From the first line to the last, print the listing exactly.

Start of PROVIDED MATERIAL

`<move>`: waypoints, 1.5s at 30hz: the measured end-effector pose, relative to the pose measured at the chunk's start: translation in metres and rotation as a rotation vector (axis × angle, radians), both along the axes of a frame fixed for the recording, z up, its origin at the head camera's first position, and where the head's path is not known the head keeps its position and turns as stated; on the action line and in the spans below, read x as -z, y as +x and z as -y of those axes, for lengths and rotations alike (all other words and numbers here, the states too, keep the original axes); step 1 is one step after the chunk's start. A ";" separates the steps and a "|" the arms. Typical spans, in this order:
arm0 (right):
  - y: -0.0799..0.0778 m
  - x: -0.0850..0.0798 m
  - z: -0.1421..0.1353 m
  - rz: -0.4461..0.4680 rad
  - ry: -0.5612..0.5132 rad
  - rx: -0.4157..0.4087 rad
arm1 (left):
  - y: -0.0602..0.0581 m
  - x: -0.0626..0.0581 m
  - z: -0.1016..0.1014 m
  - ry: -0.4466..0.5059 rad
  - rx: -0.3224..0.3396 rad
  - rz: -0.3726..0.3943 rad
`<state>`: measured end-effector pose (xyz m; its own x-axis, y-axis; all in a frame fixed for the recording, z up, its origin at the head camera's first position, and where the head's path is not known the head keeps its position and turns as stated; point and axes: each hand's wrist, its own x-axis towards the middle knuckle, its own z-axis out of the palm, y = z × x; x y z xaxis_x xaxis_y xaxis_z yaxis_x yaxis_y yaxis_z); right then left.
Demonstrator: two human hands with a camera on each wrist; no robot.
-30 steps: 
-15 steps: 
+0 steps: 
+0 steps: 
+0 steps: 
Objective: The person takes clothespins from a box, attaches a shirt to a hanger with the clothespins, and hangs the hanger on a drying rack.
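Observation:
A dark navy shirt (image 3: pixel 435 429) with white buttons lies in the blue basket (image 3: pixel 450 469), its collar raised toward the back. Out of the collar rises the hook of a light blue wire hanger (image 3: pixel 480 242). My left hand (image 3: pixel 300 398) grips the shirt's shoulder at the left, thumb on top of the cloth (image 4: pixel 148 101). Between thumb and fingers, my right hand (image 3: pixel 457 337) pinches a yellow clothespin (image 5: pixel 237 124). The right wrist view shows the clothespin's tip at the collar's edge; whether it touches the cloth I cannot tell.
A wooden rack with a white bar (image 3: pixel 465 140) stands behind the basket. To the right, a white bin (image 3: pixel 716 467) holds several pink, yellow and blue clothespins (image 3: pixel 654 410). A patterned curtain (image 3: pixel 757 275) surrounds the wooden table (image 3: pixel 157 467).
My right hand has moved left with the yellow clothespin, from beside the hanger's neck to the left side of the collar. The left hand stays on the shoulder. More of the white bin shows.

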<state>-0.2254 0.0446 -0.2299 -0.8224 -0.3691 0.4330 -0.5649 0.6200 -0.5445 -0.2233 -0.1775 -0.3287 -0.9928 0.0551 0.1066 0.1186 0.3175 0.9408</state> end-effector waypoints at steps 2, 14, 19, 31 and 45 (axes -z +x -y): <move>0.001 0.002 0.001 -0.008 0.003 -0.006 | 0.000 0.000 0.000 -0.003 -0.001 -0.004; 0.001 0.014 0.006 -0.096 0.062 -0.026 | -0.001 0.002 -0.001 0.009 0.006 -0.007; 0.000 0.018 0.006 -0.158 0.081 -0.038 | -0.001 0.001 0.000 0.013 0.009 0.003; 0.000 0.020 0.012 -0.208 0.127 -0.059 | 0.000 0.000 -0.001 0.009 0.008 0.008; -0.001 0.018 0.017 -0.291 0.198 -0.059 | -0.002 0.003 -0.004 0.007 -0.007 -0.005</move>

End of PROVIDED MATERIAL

RESULT:
`<move>`: waypoints, 1.5s at 30hz: the measured end-effector pose, relative to the pose measured at the chunk's start: translation in metres and rotation as a rotation vector (axis × angle, radians), both along the axes of a frame fixed for the recording, z up, its origin at the head camera's first position, and where the head's path is not known the head keeps its position and turns as stated; on the action line and in the spans below, read x as -z, y as +x and z as -y of those axes, for lengths and rotations alike (all other words and numbers here, the states too, keep the original axes); step 1 is one step after the chunk's start. A ";" separates the steps and a "|" the arms. Typical spans, in this order:
arm0 (right):
  - y: -0.0799..0.0778 m
  - x: -0.0850..0.0798 m
  - z: -0.1421..0.1353 m
  - rz: -0.4461..0.4680 rad
  - ry: -0.5612..0.5132 rad
  - rx: -0.4157..0.4087 rad
arm1 (left):
  - y: -0.0602..0.0581 m
  - x: -0.0626..0.0581 m
  - z: -0.1016..0.1014 m
  - ry: -0.4466..0.5059 rad
  - rx: -0.3224..0.3396 rad
  - rz: -0.3726..0.3943 rad
`<state>`: measured end-effector pose (xyz m; its own x-axis, y-axis; all in a frame fixed for the recording, z up, its origin at the head camera's first position, and where the head's path is not known the head keeps its position and turns as stated; point and axes: each hand's wrist, its own x-axis towards the middle knuckle, its own z-axis out of the palm, y = z × x; x y z xaxis_x xaxis_y xaxis_z yaxis_x yaxis_y yaxis_z); right then left.
Demonstrator: two human hands with a camera on each wrist; no robot.
-30 steps: 
-15 steps: 
+0 steps: 
+0 steps: 
+0 steps: 
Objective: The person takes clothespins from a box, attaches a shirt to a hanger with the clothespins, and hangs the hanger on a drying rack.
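Observation:
A dark navy shirt (image 3: pixel 435 429) with white buttons lies in the blue basket (image 3: pixel 450 469), its collar raised toward the back. Out of the collar rises the hook of a light blue wire hanger (image 3: pixel 480 242). My left hand (image 3: pixel 300 398) grips the shirt's shoulder at the left, thumb on top of the cloth (image 4: pixel 148 101). Between thumb and fingers, my right hand (image 3: pixel 457 337) pinches a yellow clothespin (image 5: pixel 237 124). The right wrist view shows the clothespin's tip at the collar's edge; whether it touches the cloth I cannot tell.
A wooden rack with a white bar (image 3: pixel 465 140) stands behind the basket. To the right, a white bin (image 3: pixel 716 467) holds several pink, yellow and blue clothespins (image 3: pixel 654 410). A patterned curtain (image 3: pixel 757 275) surrounds the wooden table (image 3: pixel 157 467).
My right hand has moved left with the yellow clothespin, from beside the hanger's neck to the left side of the collar. The left hand stays on the shoulder. More of the white bin shows.
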
<state>-0.2254 0.0446 -0.2299 -0.8224 -0.3691 0.4330 -0.5649 0.6200 -0.5445 -0.2233 -0.1775 -0.3287 -0.9928 0.0551 0.1066 0.1186 0.3175 0.9408</state> end-effector waypoints at steps 2, 14, 19, 31 and 45 (axes -z +x -y): <move>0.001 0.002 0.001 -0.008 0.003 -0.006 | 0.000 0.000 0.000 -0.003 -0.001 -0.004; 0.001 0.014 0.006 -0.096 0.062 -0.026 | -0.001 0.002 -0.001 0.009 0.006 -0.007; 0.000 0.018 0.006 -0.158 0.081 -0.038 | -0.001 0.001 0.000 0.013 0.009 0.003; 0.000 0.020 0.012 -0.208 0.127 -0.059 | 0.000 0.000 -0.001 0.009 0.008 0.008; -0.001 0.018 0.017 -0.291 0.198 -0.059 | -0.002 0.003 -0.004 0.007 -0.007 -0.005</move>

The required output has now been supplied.